The derivative of the cotangent function is given by $$ D[\cot \: x] = \frac{-1}{\sin^2 \: x} = -\bigl(1 + \cot^2 \: x\bigr). $$

Proof

To derive this result, we start by recalling the trigonometric identity that expresses cotangent as the ratio of cosine to sine:

$$ \cot \: x = \frac{\cos \: x}{\sin \: x}. $$

Note. This derivation closely mirrors the one used for the derivative of the tangent function.

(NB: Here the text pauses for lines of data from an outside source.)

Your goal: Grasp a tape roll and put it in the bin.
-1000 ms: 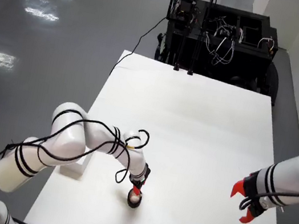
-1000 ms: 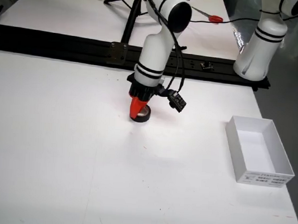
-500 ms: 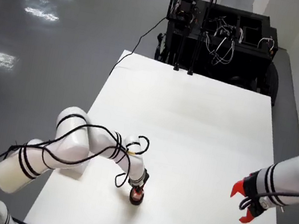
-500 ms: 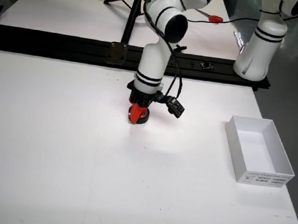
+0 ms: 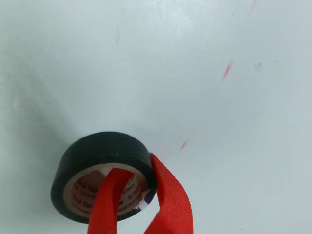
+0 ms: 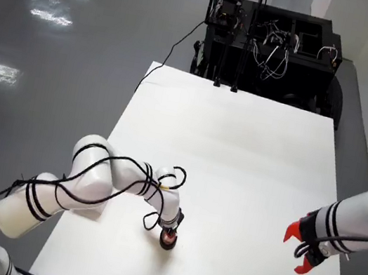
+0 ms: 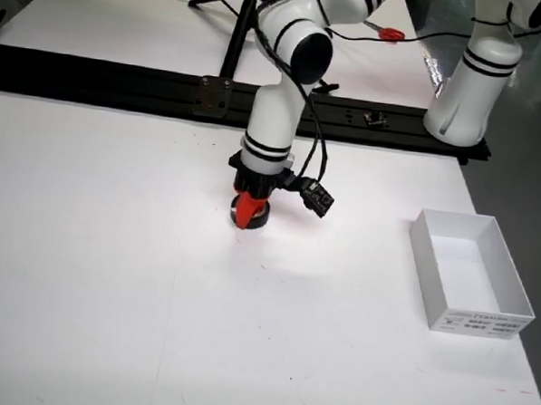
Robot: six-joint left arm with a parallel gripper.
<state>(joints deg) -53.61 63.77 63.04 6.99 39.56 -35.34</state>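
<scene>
You are working with the gripper point(image 5: 139, 207) straddling the wall of the tape roll point(image 5: 100, 168): in the wrist view one red finger is sitting inside the core and the other is lying against the outer black rim, so the fingers are bracketing one side of the ring rather than spanning the whole roll. Judging from that view they are pinching the wall, though you cannot tell how firmly. That placement suits a hoop shape, since a thin wall gives the narrow fingers something to clamp.

The roll is lying flat on the white surface point(image 7: 112, 276), a glossy black band around a pale printed cardboard core. The surface is matte, with faint red scuffs. In the front view the bin point(image 7: 470, 286), a shallow white rectangular box with a label on its near wall, is standing well apart to the right of the roll, so the carry is not yet begun.
</scene>
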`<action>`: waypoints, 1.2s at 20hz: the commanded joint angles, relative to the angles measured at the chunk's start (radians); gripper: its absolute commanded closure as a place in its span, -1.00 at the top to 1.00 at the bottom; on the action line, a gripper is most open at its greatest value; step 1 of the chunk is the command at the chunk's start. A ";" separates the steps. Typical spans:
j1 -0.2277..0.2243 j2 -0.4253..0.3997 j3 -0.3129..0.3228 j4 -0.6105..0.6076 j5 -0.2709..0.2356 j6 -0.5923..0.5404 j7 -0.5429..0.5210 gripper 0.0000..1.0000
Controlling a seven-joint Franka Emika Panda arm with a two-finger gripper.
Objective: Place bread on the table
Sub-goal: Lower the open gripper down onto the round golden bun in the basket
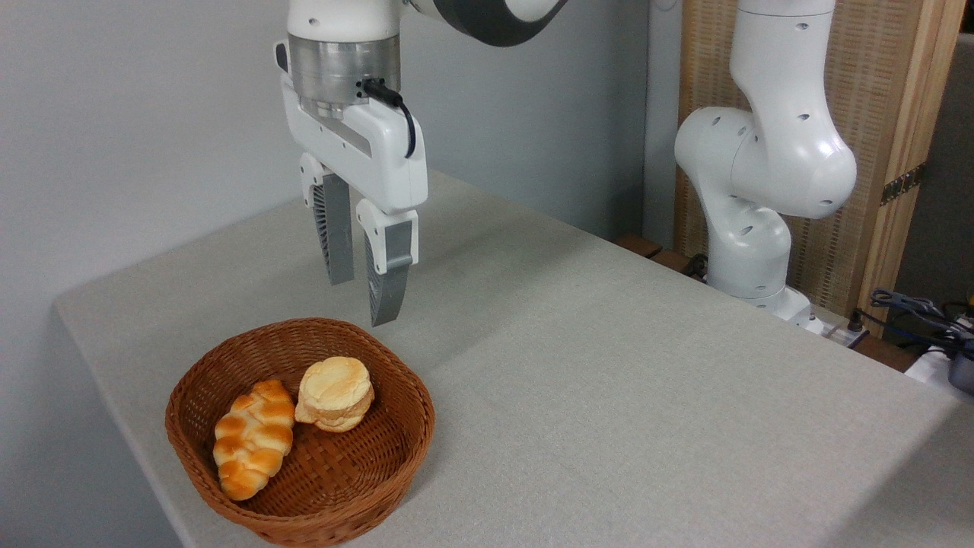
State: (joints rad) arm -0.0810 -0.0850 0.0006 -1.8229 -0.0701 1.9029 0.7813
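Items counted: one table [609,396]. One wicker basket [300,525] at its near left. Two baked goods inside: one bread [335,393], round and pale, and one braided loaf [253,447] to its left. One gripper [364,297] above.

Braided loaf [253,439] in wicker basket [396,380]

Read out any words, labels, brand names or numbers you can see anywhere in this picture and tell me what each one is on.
No readable text anywhere in this view.
Robot arm and claw: plain white and grey, no logo or label showing.
Wicker basket, bun, braided loaf: no tags or print.
Table: bare speckled grey, nothing written.
Cables and gear at far right: too small and blurred to tell.
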 commanded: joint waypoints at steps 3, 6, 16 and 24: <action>0.000 -0.001 0.013 0.016 -0.002 -0.045 0.012 1.00; 0.000 0.005 0.012 0.011 -0.004 -0.045 0.013 1.00; -0.003 0.033 0.010 -0.048 0.006 0.039 0.085 1.00; -0.022 0.105 -0.004 -0.111 0.009 0.180 0.087 1.00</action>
State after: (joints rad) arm -0.0858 0.0059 -0.0042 -1.9247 -0.0694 2.0481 0.8584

Hence, finding the derivative of the cotangent function amounts to differentiating the quotient of cosine and sine:

$$ D[\cot \: x] = D\left[ \frac{\cos \: x}{\sin \: x} \right]. $$

This is straightforward, given that we already know the derivatives of sine and cosine:

$$ D[\sin \: x] = \cos \: x $$

$$ D[\cos \: x] = -\sin \: x $$

Applying the quotient rule, we obtain:

$$ D[\cot \: x] = \frac{D[\cos \: x] \cdot \sin \: x - \cos \: x \cdot D[\sin \: x]}{\bigl(\sin \: x\bigr)^2}. $$

Substituting the derivatives of sine and cosine yields:

$$ = \frac{(-\sin \: x) \cdot \sin \: x - \cos \: x \cdot \cos \: x}{\bigl(\sin \: x\bigr)^2}. $$

This simplifies to:

$$ = \frac{-\sin^2 \: x - \cos^2 \: x}{\bigl(\sin \: x\bigr)^2}. $$

Factoring out the negative sign, we have:

$$ = \frac{ -\bigl(\sin^2 \: x + \cos^2 \: x\bigr) }{\bigl(\sin \: x\bigr)^2}. $$

From the fundamental Pythagorean identity, we know that $$ \sin^2 \: x + \cos^2 \: x = 1. $$

Therefore, the expression simplifies to:

$$ \frac{ -\bigl(\sin^2 \: x + \cos^2 \: x\bigr) }{\bigl(\sin \: x\bigr)^2} = \frac{-1}{\sin^2 \: x}. $$

According to a trigonometric identity that relates sine to cotangent, we have: $$ \sin \: x = \frac{1}{\sqrt{1 + \cot^2 \: x}}. $$

Substituting this identity leads to:

$$ \frac{-1}{\sin^2 \: x} = \frac{-1}{\left(\frac{1}{\sqrt{1 + \cot^2 \: x}}\right)^2} = \frac{-1}{\frac{1}{1 + \cot^2 \: x}} = -\bigl(1 + \cot^2 \: x\bigr). $$

This completes the proof of the derivative formula for the cotangent function.